The Wire

i was expecting this to be the cause of the thread bump: omar little arrested!

A familiar face shows up at 2:03 of this clip from Newshour about Theater of War - a program that performs selections from the plays of Sophocles (Ajax and Philoctetes) for US Soldiers.

How funny, I just started watching this show from the beginning for the first time ever tonight. 4 episodes in and I am hooked.

You are in for a treat.

I can tell. :-)

John Waters wants to make a Christmas Special. This would be genius.

http://www.ft.com/cms/s/2/aca6f288-100c-11e1-a468-00144feabdc0.html#axzz1iwidchiY

Wow, something I can actually fully agree with HRose on.

Yes, for the most part, The Wire is perhaps some of the very best TV ever produced in America. It’s that good. Season 5 doesn’t quite stand up to the full weight of the previous seasons (especially the emotions that run rampant in Season 4), and for various reasons people thought it might be jumping the shark. In the battle for the corners, it was obvious the way it was going. For McNulty, it’s pretty much how you can see the character evolving if certain things happened. It wasn’t the perfect ending but… still, they closed it out on their terms. As you watch the show, realize that either Seasons 1, 3, 4 or 5 were intended to be end if it came down to that.

— Alan

I just watched the entire thing last year and pretty much loved every minute of every Season. Now, I reflect back fondly on it like it was 5+ years ago. Still have the big empty hole waiting for another excellent show to fill it and know that it is going to be a long wait.

We watched it all this fall/winter; I thought it was very well done, one of the most memorable shows I’ve seen post-childhood.

We serial-watched it a few years ago. My wife is a PG County (One county south of Baltimore) elementary school teacher. You should have seen her bobbing her head during the “school” season. She thought they hit it pretty well. That’s the cool thing about the Wire. I grew up in Maryland, near Baltimore, and none of this stuff (well, one or two things did) looked that far off center.

Good show.

I remember watching the first season when it aired and just being blown away by how far and away the writing and acting was above anything else I’d seen on television. I’ve since watched the whole series a couple of times and it just keeps on rewarding with cool little connections and nods. Deadwood, and a couple of other shows, has since risen up to the same level in my mind. The Wire deffinetly set the bar by which I rate serious drama’s on television.

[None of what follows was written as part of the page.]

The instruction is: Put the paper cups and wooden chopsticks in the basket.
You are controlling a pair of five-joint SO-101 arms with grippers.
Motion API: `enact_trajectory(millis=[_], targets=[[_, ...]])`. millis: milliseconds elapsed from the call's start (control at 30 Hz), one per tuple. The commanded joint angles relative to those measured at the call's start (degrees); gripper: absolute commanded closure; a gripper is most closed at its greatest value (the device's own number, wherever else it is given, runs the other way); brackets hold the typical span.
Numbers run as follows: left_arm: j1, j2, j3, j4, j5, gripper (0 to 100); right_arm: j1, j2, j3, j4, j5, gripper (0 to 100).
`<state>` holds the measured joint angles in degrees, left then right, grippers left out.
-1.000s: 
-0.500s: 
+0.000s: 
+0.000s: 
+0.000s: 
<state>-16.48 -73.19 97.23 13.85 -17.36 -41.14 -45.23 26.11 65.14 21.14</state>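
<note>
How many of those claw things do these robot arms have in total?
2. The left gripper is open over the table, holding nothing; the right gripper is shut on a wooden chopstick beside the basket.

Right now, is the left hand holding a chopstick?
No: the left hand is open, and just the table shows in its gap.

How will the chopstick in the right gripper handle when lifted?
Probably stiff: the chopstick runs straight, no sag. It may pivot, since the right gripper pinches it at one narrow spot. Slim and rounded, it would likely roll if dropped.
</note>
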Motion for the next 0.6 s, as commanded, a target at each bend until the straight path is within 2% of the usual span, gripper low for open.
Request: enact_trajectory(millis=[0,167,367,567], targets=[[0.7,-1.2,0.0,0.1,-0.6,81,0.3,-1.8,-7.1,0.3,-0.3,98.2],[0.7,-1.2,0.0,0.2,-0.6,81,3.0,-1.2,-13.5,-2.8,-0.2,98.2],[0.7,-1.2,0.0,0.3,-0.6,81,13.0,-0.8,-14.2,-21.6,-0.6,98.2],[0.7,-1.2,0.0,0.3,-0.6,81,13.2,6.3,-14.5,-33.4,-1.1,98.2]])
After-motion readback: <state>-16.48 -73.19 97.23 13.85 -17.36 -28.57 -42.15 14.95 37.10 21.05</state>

I remember reading an interview with David Simon where he mentioned something about the specificity of the writing actually broadening its appeal. I had pretty much the same experience you did when I showed season 4 to my mother, who was a high school teacher in rural NSW for her whole career. And for that matter season 2 was something I think anyone who lived in Newcastle NSW in the late 80s/90s could nod along with as well. It’s a strange effect - where the location and broad situation can change, but the hyper specific details and insights someone working in that situation would notice actually have broader appeal than you’d get by writing it broadly on purpose.

It really does ruin you for other television. “Is there someone who actually did this who can write, surrounded by other great writers, on the writing staff? No? Fuck off then”.

David Simon takes that same eye for detail when showing New Orleans in Treme.

Yeah I’ve spoken to a New Orleans native who really likes the show (Treme), particularly since it doesn’t focus only on what Hollywood has deemed is the only interesting part of the city’s culture… Mardi Gras.

I lived there and I agree with your friend. Like the Wire, Treme really shows various levels of what makes a city and its culture. Treme lacks the structure of a police procedural and many think it suffers. It is more scattered, with some plots only connecting tangentially.

I think Simon realizes that he should be utilizing some of his strength with bureaucratic-police intrigue, considering how the second season has been going with some more focus on the lieutenant that wants to reform the department.

Simon’s journalist background makes him really strong at writing about inter and intra department politicking. Treme really distances itself from that sort of setting though.

Since we’re gushing about Simon, I’d put Generation Kill up there with anything before or since in the mini-series genre. Outstanding source material and all the Simon and Burns genius you could want.

Treme has suddenly become very interesting to me.

I should warn that Treme is probably harder to get into than The Wire. Treme doesn’t have the immediate cop vs robber hook or the feeling of imminent action. The music in it is fantastic and almost make the series worth watching by itself. They do cover some interesting new ground, but its all done with the same artistic style.

Generation Kill is fantastic. Talking about a show that really uses language, Generation Kill really makes you feel like a fly on the wall, which is fitting considering the POV character is essentially that. The unique personalities that were on display was probably my favorite part of the mini series.